Again, We stress the need to remind judges to exhibit more diligence and efficiency in the performance of their judicial duties to avoid the loss of faith and confidence in the administration of justice. In accordance with the express mandate of Section 1 Rule 135 of the Revised Rules of Court that "justice shall be impartially administered without unnecessary delay," it is the explicitly duty of judges o judiciously apportion the court’s time to achieve speedy dispatch of cases consistent with justice. 9 Accordingly, judges must not only be fully cognizant of the state of their dockets, likewise, they just keep a watchful eye on the level of performance and conduct of the court personnel under their immediate supervision who are primarily employed to aid in the administration of justice. Judges who set the pace of greater efficiency, diligence and dedication, would prompt their personnel to be more diligent and efficient in the performance of their duties. Leniency of a judge in administrative supervision of his employees is an undesirable trait. 10

WHEREFORE, respondent Judge Candido C. Aguinaldo is hereby found to have violated the provisions of Section 11 (1) Article X of the Constitution and Section 5 of the Judiciary Act of 1948, is accordingly, punished with a fine equivalent to his fifteen (15) days salary, and enjoined to strictly comply with the said provisions with the warning that a repetition of the same violation will be dealt with more severely.
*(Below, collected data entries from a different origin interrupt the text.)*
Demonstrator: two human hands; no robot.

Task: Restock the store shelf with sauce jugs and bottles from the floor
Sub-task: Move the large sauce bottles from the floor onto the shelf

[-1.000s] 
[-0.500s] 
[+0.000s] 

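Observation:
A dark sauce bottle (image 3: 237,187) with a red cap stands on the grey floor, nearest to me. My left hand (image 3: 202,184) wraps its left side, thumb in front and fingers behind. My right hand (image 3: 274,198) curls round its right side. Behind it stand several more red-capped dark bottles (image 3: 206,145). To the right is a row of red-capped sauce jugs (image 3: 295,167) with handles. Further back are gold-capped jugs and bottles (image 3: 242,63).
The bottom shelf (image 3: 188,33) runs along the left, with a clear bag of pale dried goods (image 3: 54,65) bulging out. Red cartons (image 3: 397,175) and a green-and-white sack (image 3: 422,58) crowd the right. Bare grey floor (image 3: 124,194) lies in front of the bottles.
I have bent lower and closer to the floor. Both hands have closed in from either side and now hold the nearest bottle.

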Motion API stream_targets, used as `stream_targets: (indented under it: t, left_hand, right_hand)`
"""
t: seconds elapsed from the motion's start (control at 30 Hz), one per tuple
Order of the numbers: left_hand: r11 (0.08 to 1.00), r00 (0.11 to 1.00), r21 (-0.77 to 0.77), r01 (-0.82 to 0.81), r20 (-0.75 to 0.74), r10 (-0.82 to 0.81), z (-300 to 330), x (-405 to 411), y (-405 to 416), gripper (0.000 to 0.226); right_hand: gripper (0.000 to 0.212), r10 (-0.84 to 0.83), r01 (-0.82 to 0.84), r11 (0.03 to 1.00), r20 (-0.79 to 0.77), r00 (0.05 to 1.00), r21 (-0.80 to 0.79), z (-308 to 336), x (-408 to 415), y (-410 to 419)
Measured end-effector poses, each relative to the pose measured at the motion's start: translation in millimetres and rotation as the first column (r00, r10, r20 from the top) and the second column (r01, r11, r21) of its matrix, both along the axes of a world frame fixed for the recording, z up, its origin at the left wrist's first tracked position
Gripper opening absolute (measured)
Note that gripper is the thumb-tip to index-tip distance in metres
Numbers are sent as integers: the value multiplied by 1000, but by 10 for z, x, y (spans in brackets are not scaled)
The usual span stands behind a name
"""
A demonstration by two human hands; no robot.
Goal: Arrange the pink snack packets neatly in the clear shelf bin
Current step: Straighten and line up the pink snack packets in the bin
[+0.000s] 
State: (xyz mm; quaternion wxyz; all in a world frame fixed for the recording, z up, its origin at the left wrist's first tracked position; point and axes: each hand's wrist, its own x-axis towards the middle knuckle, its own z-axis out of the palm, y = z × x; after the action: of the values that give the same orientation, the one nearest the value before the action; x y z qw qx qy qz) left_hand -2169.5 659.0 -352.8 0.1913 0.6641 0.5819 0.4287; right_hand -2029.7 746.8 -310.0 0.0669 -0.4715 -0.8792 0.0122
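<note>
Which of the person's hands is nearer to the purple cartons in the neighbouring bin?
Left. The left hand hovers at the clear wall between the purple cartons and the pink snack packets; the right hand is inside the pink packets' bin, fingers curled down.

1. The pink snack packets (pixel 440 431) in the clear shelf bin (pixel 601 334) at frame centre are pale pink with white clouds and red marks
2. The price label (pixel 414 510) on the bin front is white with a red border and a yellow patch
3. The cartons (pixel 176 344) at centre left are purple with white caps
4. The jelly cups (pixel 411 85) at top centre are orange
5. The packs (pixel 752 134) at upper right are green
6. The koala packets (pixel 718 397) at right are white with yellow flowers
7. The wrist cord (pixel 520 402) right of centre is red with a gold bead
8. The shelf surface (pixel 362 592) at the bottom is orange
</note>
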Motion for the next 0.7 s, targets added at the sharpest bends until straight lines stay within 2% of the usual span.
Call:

Let a copy of this resolution be spread in his record.chanrobles law library

SO ORDERED.

Barredo (Chairman), Concepcion, Jr., Guerrero, Abad Santos and Escolin, JJ., concur.

Aquino, J., took no part.

Endnotes:



1. p. 1, Rollo.

2. See letter-complaint, p. 1, Rollo.

3. See comment, p. 6, Rollo.

4. See also Section 11 (1) Article X of the New Constitution.

5. p. 7, Rollo.

6. In re Impeachment of Flordeliza, 44 Phil. 608.

7. Ibid.

8. Bendesula v. Judge Laya, Adm. Matter No. 144-CFI, July 18, 1974, 58 SCRA 16 (1974); Yaranon v. Rubio, Adm. Matter No. 449-MJ, August 7, 1975, 66 SCRA 67 (1975); San Pedro v. Judge Salvador, Adm. Matter No. 749-CFI, September 5, 1975, 66 SCRA 534, (1975); Magdamo v. Judge Pahimulin, Adm. Matter No. 662-MJ, September 30, 1976, 73 SCRA 110; Guitante v. Judge Bantuas, January 28, 1980.

9. Rodriguez v. Hon. Barro, Adm. Matter No. 1587-CTJ, August 23, 1978, 84 SCRA 663 (1978).

10. Buenaventura v. Benedicto, Adm. Matter No. 137-J, March 27, 1971, 38 SCRA 71 (1971).